• **Your assignment**
Both the line with "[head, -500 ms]" and the line with "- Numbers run" in the records below must appear in the output, along with every line between them, exactly and with nothing added.

** Opening Supplied entries block **

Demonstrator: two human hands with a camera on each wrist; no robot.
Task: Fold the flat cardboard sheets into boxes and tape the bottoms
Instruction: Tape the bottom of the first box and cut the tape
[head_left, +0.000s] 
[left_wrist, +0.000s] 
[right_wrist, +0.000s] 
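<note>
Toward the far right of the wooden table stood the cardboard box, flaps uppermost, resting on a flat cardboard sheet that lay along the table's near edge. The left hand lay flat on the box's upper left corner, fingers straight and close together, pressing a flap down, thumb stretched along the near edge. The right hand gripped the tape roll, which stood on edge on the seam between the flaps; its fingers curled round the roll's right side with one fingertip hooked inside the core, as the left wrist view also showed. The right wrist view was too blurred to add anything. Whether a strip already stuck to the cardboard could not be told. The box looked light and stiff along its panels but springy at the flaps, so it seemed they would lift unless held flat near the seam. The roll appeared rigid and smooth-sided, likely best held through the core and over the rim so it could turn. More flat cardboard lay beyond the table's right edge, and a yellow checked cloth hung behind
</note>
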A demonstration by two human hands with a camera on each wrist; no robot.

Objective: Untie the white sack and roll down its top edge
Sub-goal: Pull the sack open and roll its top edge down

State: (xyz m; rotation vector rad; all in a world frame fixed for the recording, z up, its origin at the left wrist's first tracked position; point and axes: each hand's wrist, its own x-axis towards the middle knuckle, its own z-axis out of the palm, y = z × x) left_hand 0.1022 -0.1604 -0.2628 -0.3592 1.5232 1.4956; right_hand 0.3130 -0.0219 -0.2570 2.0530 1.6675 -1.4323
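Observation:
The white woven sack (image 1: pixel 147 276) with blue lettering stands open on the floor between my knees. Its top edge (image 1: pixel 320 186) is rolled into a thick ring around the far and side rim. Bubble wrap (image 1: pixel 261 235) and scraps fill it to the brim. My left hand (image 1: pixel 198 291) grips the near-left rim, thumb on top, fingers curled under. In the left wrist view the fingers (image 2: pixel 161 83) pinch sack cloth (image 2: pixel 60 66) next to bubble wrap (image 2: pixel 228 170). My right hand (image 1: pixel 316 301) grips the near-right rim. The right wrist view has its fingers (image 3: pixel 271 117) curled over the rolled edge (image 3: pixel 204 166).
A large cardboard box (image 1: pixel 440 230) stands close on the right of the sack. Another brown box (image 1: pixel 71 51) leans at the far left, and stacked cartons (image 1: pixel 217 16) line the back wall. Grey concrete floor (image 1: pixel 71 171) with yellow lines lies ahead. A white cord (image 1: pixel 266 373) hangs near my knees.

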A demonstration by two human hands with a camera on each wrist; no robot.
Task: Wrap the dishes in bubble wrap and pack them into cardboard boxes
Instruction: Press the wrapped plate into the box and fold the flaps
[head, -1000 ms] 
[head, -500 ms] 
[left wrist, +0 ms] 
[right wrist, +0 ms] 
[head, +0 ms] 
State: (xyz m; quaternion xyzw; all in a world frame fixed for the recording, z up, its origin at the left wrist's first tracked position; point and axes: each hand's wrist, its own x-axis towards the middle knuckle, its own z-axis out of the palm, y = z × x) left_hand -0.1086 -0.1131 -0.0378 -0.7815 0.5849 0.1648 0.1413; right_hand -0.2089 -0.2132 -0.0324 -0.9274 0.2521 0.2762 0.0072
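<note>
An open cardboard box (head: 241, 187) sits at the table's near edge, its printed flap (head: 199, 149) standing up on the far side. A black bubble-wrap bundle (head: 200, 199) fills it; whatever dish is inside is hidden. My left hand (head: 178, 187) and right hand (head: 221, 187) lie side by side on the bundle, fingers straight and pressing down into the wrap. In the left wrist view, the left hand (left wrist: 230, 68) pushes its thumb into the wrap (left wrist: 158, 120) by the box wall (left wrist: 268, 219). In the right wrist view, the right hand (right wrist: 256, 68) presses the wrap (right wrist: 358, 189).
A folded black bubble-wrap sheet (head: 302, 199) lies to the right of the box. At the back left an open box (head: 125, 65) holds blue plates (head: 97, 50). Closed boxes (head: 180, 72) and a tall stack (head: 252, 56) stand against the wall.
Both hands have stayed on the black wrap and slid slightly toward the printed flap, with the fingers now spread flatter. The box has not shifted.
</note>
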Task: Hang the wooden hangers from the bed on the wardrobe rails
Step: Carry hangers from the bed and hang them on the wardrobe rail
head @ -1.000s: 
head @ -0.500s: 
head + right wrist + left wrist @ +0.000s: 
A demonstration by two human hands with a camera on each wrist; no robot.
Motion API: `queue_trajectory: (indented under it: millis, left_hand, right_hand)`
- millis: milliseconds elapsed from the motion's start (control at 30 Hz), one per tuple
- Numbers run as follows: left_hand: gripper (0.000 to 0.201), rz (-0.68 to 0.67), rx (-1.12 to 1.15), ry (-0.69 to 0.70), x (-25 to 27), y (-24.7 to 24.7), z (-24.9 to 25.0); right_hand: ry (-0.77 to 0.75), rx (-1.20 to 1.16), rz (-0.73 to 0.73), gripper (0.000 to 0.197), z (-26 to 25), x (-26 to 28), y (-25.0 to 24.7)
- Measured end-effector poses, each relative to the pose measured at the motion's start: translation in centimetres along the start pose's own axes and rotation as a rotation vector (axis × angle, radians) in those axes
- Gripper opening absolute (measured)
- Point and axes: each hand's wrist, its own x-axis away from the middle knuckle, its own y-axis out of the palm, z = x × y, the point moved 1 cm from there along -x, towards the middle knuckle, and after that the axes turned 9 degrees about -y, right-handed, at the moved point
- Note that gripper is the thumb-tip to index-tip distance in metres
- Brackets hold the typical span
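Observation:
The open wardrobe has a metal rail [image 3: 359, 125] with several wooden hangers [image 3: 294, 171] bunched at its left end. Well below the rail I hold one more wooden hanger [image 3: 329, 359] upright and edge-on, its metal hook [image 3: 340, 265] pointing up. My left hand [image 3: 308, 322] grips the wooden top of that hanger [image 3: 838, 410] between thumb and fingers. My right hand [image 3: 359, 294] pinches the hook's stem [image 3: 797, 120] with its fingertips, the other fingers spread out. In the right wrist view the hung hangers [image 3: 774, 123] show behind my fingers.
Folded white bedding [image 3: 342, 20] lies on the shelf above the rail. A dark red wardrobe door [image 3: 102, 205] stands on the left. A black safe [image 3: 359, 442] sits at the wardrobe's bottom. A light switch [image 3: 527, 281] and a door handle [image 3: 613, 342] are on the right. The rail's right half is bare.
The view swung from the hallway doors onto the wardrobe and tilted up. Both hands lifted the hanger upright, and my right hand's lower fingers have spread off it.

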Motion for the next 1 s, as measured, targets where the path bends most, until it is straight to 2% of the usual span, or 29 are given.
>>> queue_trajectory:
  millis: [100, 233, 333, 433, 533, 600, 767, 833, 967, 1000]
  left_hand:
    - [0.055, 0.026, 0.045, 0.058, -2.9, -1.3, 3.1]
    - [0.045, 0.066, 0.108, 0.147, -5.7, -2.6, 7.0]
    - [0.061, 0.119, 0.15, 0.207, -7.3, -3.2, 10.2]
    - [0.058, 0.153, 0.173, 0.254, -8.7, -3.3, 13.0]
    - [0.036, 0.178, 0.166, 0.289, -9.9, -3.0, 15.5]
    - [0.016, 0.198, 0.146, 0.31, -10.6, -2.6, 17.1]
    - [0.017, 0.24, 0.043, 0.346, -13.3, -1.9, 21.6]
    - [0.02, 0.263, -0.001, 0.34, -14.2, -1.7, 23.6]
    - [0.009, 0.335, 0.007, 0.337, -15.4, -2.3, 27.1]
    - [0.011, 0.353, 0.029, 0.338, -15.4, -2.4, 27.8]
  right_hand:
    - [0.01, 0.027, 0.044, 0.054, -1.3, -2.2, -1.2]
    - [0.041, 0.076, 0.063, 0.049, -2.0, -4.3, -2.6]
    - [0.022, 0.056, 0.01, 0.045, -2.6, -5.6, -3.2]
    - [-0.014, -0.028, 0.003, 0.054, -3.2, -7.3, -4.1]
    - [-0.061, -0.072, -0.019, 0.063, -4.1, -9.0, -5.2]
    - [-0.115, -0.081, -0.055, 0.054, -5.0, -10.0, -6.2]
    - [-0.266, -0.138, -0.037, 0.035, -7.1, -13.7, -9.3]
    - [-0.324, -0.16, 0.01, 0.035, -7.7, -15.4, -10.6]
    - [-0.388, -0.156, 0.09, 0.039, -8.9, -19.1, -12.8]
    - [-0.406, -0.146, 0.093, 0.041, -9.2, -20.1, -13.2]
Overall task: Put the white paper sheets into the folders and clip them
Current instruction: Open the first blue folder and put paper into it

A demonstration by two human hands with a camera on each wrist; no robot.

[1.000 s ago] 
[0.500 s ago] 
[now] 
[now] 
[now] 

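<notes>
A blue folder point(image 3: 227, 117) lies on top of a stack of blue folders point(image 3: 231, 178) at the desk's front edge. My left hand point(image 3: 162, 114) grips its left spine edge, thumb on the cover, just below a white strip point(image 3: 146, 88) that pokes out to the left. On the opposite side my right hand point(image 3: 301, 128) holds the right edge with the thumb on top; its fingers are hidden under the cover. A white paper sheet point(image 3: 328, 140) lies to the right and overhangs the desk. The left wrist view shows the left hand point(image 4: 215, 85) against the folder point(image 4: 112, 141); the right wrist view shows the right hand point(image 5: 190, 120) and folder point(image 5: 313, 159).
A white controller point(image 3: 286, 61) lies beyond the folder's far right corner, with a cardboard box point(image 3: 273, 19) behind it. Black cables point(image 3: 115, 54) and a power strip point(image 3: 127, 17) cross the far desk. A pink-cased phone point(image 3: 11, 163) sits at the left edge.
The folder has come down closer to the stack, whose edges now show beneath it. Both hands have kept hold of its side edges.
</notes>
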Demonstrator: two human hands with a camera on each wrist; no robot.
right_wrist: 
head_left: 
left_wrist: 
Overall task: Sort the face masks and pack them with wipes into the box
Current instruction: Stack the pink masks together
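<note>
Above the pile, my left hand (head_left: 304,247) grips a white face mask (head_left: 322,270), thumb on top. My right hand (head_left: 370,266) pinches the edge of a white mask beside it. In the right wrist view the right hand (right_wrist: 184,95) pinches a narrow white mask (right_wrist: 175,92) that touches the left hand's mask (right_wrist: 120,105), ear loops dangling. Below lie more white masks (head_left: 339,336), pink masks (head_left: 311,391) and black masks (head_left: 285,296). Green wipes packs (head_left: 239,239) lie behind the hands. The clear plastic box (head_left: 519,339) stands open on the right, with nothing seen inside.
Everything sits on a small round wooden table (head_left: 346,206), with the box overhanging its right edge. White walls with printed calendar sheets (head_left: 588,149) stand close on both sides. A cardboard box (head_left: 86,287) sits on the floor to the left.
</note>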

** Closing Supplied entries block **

• **Exercise response**
[head, -500 ms] 
[left wrist, +0 ms] 
[right wrist, +0 ms] 
[head, +0 ms] 
State: (xyz m; quaternion xyzw; all in a world frame fixed for the recording, z up, its origin at the left wrist's first tracked position; point and axes: each hand's wrist, its own x-axis towards the middle knuckle, its own z-axis out of the palm, y = z × x) left_hand -0.1086 -0.1131 -0.0378 -0.7815 0.5849 0.1648 0.1413; right_hand -0.2089 -0.2132 -0.0324 -0.9274 0.2521 0.2762 0.0072
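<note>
An open cardboard box (head: 241, 187) sits at the table's near edge, its printed flap (head: 199, 149) standing up on the far side. A black bubble-wrap bundle (head: 200, 199) fills it; whatever dish is inside is hidden. My left hand (head: 178, 187) and right hand (head: 221, 187) lie side by side on the bundle, fingers straight and pressing down into the wrap. In the left wrist view, the left hand (left wrist: 230, 68) pushes its thumb into the wrap (left wrist: 158, 120) by the box wall (left wrist: 268, 219). In the right wrist view, the right hand (right wrist: 256, 68) presses the wrap (right wrist: 358, 189).
A folded black bubble-wrap sheet (head: 302, 199) lies to the right of the box. At the back left an open box (head: 125, 65) holds blue plates (head: 97, 50). Closed boxes (head: 180, 72) and a tall stack (head: 252, 56) stand against the wall.
Both hands have stayed on the black wrap and slid slightly toward the printed flap, with the fingers now spread flatter. The box has not shifted.
</note>
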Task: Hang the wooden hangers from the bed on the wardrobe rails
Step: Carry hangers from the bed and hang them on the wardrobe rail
head @ -1.000s: 
head @ -0.500s: 
head + right wrist + left wrist @ +0.000s: 
A demonstration by two human hands with a camera on each wrist; no robot.
Motion API: `queue_trajectory: (indented under it: millis, left_hand, right_hand)`
- millis: milliseconds elapsed from the motion's start (control at 30 Hz), one per tuple
- Numbers run as follows: left_hand: gripper (0.000 to 0.201), rz (-0.68 to 0.67), rx (-1.12 to 1.15), ry (-0.69 to 0.70), x (-25 to 27), y (-24.7 to 24.7), z (-24.9 to 25.0); right_hand: ry (-0.77 to 0.75), rx (-1.20 to 1.16), rz (-0.73 to 0.73), gripper (0.000 to 0.197), z (-26 to 25), x (-26 to 28), y (-25.0 to 24.7)

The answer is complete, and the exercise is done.